Deep Learning with Prior Information: Recent papers discuss and suggest methods for incorporating prior knowledge to deep learning. Prior knowledge can be, for example, known anatomical constraints, statistical knowledge, or knowledge obtained by other methods (before training a neural network). The inclusion of prior information in the training of a deep learning model is not a trivial task, since the representation of the data by the network is not directly controllable, and generally not easily interpretable before the final output of the network (the network acts as a black box). Hence, creative solutions are required for taking advantage of both prior knowledge and deep learning tools.

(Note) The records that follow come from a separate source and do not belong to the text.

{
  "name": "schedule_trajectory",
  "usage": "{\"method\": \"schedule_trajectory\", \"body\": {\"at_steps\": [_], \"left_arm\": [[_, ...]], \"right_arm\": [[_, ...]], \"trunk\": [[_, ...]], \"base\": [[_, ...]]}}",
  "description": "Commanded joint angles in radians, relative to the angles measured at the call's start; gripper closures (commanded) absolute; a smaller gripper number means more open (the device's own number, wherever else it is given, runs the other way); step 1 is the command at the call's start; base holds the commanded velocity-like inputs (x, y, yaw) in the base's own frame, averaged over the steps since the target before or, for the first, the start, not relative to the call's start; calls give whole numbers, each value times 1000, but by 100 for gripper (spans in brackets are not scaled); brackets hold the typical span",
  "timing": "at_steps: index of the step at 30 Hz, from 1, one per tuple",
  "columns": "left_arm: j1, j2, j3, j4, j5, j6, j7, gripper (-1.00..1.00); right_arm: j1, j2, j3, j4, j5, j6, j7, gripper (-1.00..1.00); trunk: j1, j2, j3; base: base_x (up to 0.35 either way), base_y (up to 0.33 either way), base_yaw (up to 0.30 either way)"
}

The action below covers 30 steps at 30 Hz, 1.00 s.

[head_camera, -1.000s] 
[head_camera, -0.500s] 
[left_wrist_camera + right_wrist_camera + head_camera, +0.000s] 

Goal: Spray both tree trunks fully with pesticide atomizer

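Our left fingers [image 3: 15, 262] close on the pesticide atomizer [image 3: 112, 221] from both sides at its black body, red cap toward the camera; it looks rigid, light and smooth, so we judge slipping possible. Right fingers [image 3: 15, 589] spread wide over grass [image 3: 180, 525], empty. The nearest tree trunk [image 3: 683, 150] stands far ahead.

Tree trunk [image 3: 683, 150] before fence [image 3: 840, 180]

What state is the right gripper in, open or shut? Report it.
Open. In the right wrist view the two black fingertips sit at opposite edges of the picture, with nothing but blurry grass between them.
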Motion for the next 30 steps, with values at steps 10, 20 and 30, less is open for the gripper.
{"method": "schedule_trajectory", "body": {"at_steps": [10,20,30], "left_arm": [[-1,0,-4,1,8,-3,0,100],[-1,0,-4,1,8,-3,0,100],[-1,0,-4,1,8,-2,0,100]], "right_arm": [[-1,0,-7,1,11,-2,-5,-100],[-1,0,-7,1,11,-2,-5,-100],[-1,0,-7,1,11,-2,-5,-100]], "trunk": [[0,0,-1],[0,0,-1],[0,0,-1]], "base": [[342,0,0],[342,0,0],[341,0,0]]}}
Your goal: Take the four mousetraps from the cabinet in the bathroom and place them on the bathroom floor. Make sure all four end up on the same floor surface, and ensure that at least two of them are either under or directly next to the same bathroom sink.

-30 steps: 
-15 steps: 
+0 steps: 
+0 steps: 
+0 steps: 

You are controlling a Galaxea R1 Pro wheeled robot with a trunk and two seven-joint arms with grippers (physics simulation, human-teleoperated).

Recent works propose such solutions in different contexts. [52] and [48] use auto-encoders to learn shape priors and combine them with CNNs as regularizers, for kidney ultrasound segmentation, for cardiac MRI and ultrasound segmentation, and for super-resolution. Though both their methods incorporate priors obtained from unsupervised learning, and not from direct anatomical knowledge, the methods may be applicable to other forms of shape priors as well. In [2], anatomical information is encoded into the network input for bone landmark modeling. They use geodesic patch extraction to obtain local shape descriptors, and then use these as input data to train a Siamese CNN on classification of correspondence and non-correspondence of shape patches. [46] combine CNNs with principle component analysis to achieve more stable results.

Multi-Modality: Medical data analysis tasks and real time medical operation imaging tasks often involve different types of data about the same patient. Several recent works address the question of how to integrate these data from different modalities for the performance of a single task: [44] design a multi-branch CNN that combines data from different brain patches, as well as patient personal information, for brain disease diagnosis; [22] perform brain tumor segmentation in MRI data by effectively splitting a CNN to several channels for different MRI modalities, with sparse interaction between the channels; and [34] perform multi-input MR image synthesis (see section on brain imaging). [24] train a CNN for skin disease recognition with inputs of both macroscopic mole images and the corresponding dermatoscopy imaging. [64] demonstrate how to use ensemble learning for integrating different inputs for benign-malignant lung nodule classification, and [16] suggest a creative solution for combining textual information about the patient in CNNs with fundus imaging for diabetic retinopathy detection.

The above summary is of course not comprehensive, and there are many other works worth mentioning that we have not referred to. As the field of medical imaging is a very active field, both in the academy and industry, new developments even come up as we write (and as you read) this text. However, it is our hope that this review conveys a good description of the current trends and latest advancements in the field, and that the coming sections will provide a useful map of references for the most important works and methodologies in the specific medical branches: the fields of Brain Imaging, Ophthalmology, Pulmonology and Cardiology.